Jim thought much and deeply, but he wisely said little in the meantime, preferring deeds to words. Austin succeeded in convincing him that in Mrs. Morland’s sight, at least, her case was desperate; and Jim the simple-minded could only marvel how so many years of prosperity and social success could have been unfruitful of a single friend attached and loyal enough to come forward with counsel and help.

“There must be someone,” he repeated, with conviction. “Austin, lad, this is too soon to talk so hopeless-like. Mayhap your mother is fair dazed with the shock, and too upset to think clear. Keep up heart, dear lad, and cheer Madam and Missy too.
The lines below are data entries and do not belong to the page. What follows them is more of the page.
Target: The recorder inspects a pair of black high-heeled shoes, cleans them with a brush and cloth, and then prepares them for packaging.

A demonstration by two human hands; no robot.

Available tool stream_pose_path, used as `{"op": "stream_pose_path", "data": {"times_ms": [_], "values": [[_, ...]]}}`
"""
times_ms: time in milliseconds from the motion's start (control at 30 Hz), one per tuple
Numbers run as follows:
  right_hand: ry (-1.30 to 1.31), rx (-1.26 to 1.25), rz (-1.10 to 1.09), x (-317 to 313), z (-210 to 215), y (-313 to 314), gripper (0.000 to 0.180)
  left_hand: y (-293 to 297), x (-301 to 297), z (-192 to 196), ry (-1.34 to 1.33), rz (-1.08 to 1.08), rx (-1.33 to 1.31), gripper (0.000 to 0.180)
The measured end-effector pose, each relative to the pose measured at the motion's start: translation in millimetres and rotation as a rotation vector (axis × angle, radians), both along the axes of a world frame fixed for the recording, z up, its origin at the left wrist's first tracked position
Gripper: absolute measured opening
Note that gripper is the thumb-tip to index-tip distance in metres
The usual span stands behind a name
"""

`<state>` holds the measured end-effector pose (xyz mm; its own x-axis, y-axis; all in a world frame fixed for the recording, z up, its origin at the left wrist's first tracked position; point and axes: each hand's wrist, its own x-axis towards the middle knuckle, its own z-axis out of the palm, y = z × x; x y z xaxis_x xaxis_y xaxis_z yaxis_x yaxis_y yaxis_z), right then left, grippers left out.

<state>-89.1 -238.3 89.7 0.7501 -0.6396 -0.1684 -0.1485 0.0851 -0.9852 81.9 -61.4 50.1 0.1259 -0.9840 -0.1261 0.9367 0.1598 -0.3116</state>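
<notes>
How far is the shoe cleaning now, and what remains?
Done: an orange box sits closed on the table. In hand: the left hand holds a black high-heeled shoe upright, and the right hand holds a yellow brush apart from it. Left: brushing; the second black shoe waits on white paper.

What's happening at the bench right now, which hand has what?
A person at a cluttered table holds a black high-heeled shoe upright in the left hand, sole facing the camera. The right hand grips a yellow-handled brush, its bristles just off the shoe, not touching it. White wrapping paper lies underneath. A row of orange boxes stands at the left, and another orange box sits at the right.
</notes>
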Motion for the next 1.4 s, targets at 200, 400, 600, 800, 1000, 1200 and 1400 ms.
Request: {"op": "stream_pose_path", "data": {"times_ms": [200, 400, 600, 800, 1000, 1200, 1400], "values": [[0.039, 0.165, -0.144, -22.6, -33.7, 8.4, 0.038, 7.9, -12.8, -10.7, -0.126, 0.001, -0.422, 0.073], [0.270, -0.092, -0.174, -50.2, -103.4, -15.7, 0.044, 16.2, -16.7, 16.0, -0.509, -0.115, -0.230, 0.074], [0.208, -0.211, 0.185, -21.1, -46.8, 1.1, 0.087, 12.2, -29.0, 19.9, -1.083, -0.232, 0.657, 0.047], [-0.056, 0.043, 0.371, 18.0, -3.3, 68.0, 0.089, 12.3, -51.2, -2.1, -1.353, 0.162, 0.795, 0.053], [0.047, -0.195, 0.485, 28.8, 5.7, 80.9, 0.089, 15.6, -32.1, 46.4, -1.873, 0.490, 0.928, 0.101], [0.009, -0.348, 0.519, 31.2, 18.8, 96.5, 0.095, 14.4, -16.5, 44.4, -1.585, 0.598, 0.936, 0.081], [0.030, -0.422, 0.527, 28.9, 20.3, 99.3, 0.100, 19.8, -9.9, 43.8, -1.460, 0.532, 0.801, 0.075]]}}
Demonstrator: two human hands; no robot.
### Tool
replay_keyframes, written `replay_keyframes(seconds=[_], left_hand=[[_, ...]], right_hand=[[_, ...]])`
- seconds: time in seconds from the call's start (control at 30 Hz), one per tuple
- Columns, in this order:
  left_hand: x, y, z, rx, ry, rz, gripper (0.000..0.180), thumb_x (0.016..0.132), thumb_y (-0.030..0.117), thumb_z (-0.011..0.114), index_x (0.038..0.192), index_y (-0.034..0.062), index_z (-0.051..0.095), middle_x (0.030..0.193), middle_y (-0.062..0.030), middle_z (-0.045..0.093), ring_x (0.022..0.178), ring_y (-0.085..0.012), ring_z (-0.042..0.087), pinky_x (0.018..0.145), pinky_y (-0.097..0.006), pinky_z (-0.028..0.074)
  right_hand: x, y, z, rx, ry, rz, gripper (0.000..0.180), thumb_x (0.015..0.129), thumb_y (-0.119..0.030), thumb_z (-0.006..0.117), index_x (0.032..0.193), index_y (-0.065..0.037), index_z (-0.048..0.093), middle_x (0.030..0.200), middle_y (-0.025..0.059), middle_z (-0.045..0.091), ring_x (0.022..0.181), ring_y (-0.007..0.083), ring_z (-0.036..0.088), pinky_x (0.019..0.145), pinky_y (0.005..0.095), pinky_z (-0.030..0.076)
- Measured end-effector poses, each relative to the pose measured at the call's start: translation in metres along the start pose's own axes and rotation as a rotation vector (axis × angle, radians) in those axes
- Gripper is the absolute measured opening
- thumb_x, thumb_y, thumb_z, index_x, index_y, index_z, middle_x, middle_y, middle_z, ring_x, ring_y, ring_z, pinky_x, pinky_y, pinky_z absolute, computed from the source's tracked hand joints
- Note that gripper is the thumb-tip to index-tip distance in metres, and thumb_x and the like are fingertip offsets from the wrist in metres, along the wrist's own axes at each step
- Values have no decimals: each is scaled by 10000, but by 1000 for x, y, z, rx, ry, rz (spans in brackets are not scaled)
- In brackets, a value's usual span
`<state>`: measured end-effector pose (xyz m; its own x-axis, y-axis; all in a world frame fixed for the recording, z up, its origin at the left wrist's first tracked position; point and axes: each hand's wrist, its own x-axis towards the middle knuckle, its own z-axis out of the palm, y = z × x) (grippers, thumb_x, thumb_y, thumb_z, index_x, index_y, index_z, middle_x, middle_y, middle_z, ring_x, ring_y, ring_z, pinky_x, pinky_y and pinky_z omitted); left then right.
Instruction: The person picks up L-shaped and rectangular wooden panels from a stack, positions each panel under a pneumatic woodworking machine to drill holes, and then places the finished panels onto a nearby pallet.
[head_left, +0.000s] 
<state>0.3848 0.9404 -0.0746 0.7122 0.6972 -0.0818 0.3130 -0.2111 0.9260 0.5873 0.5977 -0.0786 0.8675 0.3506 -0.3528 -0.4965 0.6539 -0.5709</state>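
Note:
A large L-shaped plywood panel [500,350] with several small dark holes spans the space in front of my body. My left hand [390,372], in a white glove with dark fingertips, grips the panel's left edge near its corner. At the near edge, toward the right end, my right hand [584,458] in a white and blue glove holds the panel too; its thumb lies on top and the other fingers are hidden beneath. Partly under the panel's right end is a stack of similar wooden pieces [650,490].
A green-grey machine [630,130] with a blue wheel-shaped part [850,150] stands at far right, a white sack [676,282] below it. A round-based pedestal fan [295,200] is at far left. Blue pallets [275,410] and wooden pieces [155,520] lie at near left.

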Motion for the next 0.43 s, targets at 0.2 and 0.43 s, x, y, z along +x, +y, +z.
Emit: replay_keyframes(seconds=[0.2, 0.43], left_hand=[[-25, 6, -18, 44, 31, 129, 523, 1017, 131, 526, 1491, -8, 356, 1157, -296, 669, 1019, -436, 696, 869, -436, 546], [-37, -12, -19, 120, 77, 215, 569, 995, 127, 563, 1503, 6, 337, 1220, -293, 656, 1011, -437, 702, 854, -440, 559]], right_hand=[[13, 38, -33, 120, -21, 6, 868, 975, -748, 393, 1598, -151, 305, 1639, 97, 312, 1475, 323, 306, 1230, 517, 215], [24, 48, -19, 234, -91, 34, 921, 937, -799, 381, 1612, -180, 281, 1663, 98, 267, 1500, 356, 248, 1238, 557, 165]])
Tell them as all must come right.”

“Oh, Jim!” broke out Austin, “I wish you would come to Elveley and make some sense of things! It’s so awfully bothering to go on not knowing what will really happen, and with Mater not able to tell us. Jim, do come home with me now!”

“Dear lad, I’d come with you gladly, but I haven’t the right—yet. I promised your mother I wouldn’t tell who I was; and what would folks think to see Jim East the blacksmith meddling with Madam’s affairs? No, it would just worry her more if I should venture—it would make things harder for her to see me there. I mayn’t do it, lad. It’s terrible vexing to know I mayn’t.”

Jim’s reluctance was so evidently reasonable and unselfish that Austin forbore to press his entreaty. Instead, he allowed himself to be comforted and encouraged by all the arguments for hope and cheerfulness which Jim could draw from his imagination. At the smithy, Austin always felt happy and at peace. The difficulty was to tear himself away and go back to the home whence peace and happiness had fled.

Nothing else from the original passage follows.